▶ Activity:
Find the line with "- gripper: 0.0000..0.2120" in the entries below, then reproduce it and every line after it down to and including the line with "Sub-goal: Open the", exactly.

___ Input

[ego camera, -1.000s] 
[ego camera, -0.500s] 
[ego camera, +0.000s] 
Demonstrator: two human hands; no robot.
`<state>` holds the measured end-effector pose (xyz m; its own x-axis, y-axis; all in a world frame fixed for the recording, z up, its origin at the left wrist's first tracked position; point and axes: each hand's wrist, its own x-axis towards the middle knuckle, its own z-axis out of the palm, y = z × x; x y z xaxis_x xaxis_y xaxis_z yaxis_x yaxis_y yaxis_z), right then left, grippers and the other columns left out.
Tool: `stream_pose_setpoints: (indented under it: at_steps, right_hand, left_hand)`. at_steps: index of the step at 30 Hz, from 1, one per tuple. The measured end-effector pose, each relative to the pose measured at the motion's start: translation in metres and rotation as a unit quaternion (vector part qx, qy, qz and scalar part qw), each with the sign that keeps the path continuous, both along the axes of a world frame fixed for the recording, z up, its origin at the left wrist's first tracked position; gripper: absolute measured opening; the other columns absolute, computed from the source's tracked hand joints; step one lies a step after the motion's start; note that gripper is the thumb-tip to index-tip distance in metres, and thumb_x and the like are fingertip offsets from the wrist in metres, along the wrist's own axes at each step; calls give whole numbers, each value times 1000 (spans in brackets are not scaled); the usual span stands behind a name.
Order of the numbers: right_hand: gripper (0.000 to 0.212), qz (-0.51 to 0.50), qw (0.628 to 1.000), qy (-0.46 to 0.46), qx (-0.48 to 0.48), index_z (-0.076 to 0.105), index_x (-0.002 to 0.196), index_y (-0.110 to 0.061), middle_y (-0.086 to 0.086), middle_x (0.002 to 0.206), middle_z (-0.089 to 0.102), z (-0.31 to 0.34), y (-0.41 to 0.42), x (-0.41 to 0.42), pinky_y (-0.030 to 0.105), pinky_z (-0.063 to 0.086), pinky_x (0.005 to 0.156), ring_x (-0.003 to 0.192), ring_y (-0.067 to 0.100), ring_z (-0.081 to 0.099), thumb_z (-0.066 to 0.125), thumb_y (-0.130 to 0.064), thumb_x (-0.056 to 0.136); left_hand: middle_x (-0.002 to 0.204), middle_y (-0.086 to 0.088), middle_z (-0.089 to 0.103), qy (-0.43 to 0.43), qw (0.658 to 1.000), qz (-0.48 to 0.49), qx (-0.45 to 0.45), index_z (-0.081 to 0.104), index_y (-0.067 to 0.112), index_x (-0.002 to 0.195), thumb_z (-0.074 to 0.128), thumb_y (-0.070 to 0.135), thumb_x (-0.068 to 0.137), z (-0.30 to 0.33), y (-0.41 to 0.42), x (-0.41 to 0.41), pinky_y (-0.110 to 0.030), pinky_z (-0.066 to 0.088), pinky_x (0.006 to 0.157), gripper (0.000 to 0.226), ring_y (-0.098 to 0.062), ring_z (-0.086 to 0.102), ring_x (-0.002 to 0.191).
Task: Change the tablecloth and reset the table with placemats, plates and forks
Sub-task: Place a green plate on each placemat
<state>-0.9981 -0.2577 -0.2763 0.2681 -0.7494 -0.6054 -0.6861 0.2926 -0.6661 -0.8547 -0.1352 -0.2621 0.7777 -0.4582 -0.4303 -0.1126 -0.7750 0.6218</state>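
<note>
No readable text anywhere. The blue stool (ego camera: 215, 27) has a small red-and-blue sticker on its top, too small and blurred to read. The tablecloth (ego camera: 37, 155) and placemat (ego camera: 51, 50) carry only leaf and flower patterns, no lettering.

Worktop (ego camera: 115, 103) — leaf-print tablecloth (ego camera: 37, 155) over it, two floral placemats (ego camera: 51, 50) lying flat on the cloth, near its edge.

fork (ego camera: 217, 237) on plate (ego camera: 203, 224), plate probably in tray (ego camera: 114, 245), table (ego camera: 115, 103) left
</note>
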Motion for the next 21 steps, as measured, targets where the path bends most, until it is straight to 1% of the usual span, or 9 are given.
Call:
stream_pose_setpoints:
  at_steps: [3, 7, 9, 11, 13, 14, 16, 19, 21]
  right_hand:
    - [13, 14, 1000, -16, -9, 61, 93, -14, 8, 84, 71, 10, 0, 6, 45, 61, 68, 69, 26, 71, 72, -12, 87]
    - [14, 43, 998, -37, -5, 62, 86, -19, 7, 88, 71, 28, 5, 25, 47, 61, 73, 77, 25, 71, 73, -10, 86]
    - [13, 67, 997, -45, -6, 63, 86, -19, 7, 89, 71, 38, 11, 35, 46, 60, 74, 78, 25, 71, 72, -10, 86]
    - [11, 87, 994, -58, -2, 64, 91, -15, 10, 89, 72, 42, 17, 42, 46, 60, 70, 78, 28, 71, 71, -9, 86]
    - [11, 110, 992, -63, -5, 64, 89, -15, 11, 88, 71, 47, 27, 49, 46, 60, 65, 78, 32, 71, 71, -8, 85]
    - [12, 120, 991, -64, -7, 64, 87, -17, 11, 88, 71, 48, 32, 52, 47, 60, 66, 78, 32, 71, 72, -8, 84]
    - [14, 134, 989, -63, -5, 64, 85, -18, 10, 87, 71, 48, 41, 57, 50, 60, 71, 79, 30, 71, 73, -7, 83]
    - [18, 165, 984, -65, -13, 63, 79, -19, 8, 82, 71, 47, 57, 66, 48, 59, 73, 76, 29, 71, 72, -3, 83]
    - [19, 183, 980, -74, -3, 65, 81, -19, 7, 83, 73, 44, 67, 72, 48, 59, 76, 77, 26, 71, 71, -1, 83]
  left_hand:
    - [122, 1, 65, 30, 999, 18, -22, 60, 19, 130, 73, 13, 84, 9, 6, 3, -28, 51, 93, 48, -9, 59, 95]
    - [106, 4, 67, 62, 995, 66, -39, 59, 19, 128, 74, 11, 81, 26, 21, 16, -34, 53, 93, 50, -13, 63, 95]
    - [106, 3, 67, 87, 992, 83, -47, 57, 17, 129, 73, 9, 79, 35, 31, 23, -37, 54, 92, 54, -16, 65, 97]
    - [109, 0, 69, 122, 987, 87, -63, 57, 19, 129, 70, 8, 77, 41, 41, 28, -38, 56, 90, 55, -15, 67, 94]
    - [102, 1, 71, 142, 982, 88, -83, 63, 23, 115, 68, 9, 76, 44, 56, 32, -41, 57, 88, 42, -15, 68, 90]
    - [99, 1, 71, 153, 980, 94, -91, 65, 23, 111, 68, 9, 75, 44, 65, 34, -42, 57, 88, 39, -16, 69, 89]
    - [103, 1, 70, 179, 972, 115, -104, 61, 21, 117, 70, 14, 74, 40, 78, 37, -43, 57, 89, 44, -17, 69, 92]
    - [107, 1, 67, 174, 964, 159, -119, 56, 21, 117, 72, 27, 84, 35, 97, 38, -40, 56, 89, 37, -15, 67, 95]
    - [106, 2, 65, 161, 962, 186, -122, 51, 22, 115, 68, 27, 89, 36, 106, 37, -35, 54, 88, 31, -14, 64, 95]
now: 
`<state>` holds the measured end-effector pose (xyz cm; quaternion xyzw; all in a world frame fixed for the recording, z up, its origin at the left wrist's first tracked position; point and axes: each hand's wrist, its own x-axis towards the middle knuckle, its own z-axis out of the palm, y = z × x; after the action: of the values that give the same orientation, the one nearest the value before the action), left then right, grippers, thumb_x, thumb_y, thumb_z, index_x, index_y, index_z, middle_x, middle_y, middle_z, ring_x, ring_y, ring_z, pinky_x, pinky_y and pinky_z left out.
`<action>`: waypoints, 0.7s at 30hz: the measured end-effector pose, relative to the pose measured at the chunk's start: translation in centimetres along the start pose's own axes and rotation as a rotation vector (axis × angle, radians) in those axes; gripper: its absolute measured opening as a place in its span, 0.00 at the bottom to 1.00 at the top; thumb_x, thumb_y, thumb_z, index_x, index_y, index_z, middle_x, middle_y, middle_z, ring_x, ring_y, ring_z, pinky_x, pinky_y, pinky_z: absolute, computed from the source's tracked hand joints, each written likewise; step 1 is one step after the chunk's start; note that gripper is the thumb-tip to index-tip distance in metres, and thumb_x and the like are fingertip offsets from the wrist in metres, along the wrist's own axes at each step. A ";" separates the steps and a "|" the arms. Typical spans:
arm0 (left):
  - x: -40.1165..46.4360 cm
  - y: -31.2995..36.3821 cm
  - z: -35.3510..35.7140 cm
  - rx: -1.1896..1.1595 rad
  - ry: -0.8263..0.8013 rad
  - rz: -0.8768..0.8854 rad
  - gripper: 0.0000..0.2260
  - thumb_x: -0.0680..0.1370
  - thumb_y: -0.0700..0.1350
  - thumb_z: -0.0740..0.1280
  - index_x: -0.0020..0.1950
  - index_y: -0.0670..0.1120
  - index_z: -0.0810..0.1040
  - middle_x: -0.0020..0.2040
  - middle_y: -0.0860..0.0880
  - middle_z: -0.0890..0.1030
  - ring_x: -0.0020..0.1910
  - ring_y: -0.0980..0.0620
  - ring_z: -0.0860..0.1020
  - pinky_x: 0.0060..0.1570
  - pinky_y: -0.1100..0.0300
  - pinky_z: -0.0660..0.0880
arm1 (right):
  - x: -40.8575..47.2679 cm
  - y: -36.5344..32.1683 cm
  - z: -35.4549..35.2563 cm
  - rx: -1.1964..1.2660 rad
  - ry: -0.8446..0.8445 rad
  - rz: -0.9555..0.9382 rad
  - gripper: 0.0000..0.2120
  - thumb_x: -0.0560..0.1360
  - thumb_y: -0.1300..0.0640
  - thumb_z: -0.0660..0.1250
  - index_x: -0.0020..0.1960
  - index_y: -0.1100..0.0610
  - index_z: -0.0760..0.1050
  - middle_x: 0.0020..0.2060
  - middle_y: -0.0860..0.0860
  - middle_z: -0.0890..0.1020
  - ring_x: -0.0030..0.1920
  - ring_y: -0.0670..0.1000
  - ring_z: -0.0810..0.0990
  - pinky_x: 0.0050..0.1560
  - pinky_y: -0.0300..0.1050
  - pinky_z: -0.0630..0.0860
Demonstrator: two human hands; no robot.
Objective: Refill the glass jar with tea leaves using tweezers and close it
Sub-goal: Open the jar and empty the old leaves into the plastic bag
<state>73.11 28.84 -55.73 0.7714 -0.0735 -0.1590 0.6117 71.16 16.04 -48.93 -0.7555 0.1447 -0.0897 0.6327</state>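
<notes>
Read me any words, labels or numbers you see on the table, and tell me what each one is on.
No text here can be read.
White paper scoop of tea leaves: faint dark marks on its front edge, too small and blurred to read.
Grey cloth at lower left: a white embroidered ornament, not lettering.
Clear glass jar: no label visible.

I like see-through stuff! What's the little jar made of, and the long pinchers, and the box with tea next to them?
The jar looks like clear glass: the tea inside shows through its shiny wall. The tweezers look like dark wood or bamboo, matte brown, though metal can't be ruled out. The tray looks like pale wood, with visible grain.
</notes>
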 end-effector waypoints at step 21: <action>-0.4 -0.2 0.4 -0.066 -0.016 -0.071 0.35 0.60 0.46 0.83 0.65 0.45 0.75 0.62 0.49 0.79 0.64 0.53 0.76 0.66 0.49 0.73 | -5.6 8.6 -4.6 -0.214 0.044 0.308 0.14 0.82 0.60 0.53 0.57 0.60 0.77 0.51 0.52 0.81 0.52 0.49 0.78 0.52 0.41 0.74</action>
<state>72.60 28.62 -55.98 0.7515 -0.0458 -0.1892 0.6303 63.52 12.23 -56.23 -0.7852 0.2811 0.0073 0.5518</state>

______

▶ Written answer:
  - gripper: 0.0000..0.2120
  - thumb_x: -0.0560..0.1360
  - thumb_y: -0.1300..0.0640
  - thumb_z: -0.0660..0.1250
  - index_x: -0.0020..0.1960
  - index_y: -0.1100..0.0610
  - index_z: -0.0760..0.1050
  - middle_x: 0.0020..0.2060
  - middle_y: -0.0860..0.0860
  - middle_z: -0.0890..0.1020
  - ring_x: -0.0030..0.1920
  - ring_y: -0.0670..0.1000
  - ring_z: -0.0810..0.0990
  - pinky_x: 0.0050..0.1560
  - pinky_y: -0.0300..0.1050
  - pinky_z: -0.0630..0.0860
Demonstrator: two human hands; no robot.
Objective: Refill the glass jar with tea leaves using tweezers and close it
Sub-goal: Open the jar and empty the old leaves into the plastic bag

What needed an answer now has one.